--- WORK TASK ---
Return each record exactly as it appears, so that nothing is dropped or altered.

[Source records]

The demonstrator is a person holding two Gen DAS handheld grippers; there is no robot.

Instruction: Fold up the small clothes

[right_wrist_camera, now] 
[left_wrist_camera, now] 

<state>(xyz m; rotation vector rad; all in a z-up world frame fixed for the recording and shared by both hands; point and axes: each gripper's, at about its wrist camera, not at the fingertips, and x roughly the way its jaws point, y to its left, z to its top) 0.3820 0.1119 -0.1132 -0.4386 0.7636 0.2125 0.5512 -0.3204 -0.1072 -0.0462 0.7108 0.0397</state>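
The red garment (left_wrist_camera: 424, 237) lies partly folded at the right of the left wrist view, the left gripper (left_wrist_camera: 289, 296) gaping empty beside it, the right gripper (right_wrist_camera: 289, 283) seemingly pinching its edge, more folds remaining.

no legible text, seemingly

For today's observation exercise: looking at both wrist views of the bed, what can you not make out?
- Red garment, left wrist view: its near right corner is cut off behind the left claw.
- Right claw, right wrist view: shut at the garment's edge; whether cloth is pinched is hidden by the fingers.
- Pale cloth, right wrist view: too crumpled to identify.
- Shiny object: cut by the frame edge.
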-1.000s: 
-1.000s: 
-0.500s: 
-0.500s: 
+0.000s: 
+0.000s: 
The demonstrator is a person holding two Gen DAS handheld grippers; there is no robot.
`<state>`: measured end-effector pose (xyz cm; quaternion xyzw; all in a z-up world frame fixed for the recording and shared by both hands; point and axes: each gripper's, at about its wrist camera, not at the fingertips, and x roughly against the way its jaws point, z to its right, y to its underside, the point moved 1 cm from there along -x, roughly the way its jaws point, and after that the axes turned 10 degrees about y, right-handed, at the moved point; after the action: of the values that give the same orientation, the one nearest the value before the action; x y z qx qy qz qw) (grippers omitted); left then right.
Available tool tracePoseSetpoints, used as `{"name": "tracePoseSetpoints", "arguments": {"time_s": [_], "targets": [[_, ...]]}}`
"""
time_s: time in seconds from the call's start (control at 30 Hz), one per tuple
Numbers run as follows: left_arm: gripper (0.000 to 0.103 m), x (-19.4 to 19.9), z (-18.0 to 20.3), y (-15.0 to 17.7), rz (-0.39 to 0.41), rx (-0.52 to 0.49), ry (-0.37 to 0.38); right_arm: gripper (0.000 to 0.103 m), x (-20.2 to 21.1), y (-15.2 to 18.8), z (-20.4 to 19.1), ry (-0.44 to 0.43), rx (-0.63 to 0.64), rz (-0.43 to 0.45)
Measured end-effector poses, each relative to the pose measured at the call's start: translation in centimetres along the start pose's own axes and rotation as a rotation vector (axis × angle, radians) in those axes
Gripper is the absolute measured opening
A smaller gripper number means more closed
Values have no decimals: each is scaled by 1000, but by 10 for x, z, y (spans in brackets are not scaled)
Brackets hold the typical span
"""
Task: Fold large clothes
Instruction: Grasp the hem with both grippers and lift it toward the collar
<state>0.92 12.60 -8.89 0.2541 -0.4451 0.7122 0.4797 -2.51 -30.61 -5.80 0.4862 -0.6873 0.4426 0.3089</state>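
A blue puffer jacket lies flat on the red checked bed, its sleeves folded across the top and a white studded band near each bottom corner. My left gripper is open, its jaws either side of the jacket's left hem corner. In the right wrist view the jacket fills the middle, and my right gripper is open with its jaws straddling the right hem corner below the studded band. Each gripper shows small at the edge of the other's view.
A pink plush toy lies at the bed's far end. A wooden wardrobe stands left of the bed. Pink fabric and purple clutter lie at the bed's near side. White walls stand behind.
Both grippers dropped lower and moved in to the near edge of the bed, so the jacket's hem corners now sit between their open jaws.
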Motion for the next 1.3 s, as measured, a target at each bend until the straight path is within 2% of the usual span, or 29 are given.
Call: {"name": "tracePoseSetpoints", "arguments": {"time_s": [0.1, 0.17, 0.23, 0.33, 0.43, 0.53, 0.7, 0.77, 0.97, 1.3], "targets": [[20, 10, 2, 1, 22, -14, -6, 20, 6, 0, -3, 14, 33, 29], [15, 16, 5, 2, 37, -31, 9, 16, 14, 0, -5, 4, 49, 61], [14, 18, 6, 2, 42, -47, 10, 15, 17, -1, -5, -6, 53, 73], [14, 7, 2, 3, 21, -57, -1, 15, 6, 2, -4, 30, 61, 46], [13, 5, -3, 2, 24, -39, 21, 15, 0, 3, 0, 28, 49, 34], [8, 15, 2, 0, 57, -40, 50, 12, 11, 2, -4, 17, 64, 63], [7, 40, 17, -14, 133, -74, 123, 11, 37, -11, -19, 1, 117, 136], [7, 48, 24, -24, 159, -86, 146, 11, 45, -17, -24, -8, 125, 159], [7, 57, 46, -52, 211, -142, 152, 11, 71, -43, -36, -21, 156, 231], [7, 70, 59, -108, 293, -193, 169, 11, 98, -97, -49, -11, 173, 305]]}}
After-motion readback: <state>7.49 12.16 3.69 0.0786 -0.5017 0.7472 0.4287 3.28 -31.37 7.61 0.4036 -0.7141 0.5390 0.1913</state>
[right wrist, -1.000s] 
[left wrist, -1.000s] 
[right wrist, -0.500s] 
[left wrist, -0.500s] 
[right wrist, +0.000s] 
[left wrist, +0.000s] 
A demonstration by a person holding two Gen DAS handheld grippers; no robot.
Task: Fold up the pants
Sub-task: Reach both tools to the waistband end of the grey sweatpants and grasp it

--- SOLUTION TO THIS PROBLEM ---
The demonstrator is a person holding two Gen DAS handheld grippers; there is no robot.

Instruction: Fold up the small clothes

[right_wrist_camera, now] 
[left_wrist_camera, now] 

<state>(xyz m; rotation vector rad; all in a z-up world frame fixed for the recording and shared by both hands; point and axes: each gripper's, at about its wrist camera, not at the fingertips, and x roughly the way its jaws point, y to its left, z to its top) 0.3820 0.1119 -0.1132 -0.4386 0.7636 0.2125 0.5512 -0.3204 -0.1072 -0.0462 0.7108 0.0397</state>
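The red garment (left_wrist_camera: 424, 237) lies partly folded at the right of the left wrist view, the left gripper (left_wrist_camera: 289, 296) gaping empty beside it, the right gripper (right_wrist_camera: 289, 283) seemingly pinching its edge, more folds remaining.

no legible text, seemingly

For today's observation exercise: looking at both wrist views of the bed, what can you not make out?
- Red garment, left wrist view: its near right corner is cut off behind the left claw.
- Right claw, right wrist view: shut at the garment's edge; whether cloth is pinched is hidden by the fingers.
- Pale cloth, right wrist view: too crumpled to identify.
- Shiny object: cut by the frame edge.
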-1.000s: 
-1.000s: 
-0.500s: 
-0.500s: 
+0.000s: 
+0.000s: 
The demonstrator is a person holding two Gen DAS handheld grippers; there is no robot.
`<state>`: measured end-effector pose (xyz cm; quaternion xyzw; all in a z-up world frame fixed for the recording and shared by both hands; point and axes: each gripper's, at about its wrist camera, not at the fingertips, and x roughly against the way its jaws point, z to its right, y to its underside, the point moved 1 cm from there along -x, roughly the way its jaws point, and after that the axes turned 10 degrees about y, right-handed, at the moved point; after the action: of the values that give the same orientation, the one nearest the value before the action; x y z qx qy qz qw) (grippers omitted); left then right.
Available tool tracePoseSetpoints, used as `{"name": "tracePoseSetpoints", "arguments": {"time_s": [_], "targets": [[_, ...]]}}`
"""
time_s: time in seconds from the call's start (control at 30 Hz), one per tuple
Numbers run as follows: left_arm: gripper (0.000 to 0.103 m), x (-19.4 to 19.9), z (-18.0 to 20.3), y (-15.0 to 17.7), rz (-0.39 to 0.41), rx (-0.52 to 0.49), ry (-0.37 to 0.38); right_arm: gripper (0.000 to 0.103 m), x (-20.2 to 21.1), y (-15.2 to 18.8), z (-20.4 to 19.1), ry (-0.44 to 0.43), rx (-0.63 to 0.64), rz (-0.43 to 0.45)
Measured end-effector poses, each relative to the pose measured at the call's start: translation in centimetres along the start pose's own axes and rotation as a rotation vector (axis × angle, radians) in those axes
Gripper is the absolute measured opening
A smaller gripper number means more closed
Values have no decimals: each is scaled by 1000, but by 10 for x, z, y (spans in brackets are not scaled)
Brackets hold the typical span
"""
Task: Fold large clothes
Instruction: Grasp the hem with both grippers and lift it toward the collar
<state>0.92 12.60 -8.89 0.2541 -0.4451 0.7122 0.4797 -2.51 -30.61 -5.80 0.4862 -0.6873 0.4426 0.3089</state>
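A blue puffer jacket lies flat on the red checked bed, its sleeves folded across the top and a white studded band near each bottom corner. My left gripper is open, its jaws either side of the jacket's left hem corner. In the right wrist view the jacket fills the middle, and my right gripper is open with its jaws straddling the right hem corner below the studded band. Each gripper shows small at the edge of the other's view.
A pink plush toy lies at the bed's far end. A wooden wardrobe stands left of the bed. Pink fabric and purple clutter lie at the bed's near side. White walls stand behind.
Both grippers dropped lower and moved in to the near edge of the bed, so the jacket's hem corners now sit between their open jaws.
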Motion for the next 1.3 s, as measured, a target at each bend until the straight path is within 2% of the usual span, or 29 are given.
Call: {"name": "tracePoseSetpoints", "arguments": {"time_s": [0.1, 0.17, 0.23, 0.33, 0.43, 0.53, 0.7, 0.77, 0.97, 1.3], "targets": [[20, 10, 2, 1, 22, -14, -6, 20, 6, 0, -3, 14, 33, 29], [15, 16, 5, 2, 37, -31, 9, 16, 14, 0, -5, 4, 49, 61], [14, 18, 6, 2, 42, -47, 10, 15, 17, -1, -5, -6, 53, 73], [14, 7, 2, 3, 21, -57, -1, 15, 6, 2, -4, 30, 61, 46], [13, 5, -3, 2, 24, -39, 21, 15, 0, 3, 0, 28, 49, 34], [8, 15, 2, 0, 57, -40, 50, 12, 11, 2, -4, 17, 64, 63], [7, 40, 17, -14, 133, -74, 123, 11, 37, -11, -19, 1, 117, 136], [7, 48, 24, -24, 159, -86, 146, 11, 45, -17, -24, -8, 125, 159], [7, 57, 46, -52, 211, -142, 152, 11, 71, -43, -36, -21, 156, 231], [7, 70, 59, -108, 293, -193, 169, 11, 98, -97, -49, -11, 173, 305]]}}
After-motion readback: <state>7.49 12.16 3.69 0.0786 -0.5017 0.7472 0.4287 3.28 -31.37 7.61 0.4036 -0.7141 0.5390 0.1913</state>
[right wrist, -1.000s] 
[left wrist, -1.000s] 
[right wrist, -0.500s] 
[left wrist, -0.500s] 
[right wrist, +0.000s] 
[left wrist, +0.000s] 
A demonstration by a person holding two Gen DAS handheld grippers; no robot.
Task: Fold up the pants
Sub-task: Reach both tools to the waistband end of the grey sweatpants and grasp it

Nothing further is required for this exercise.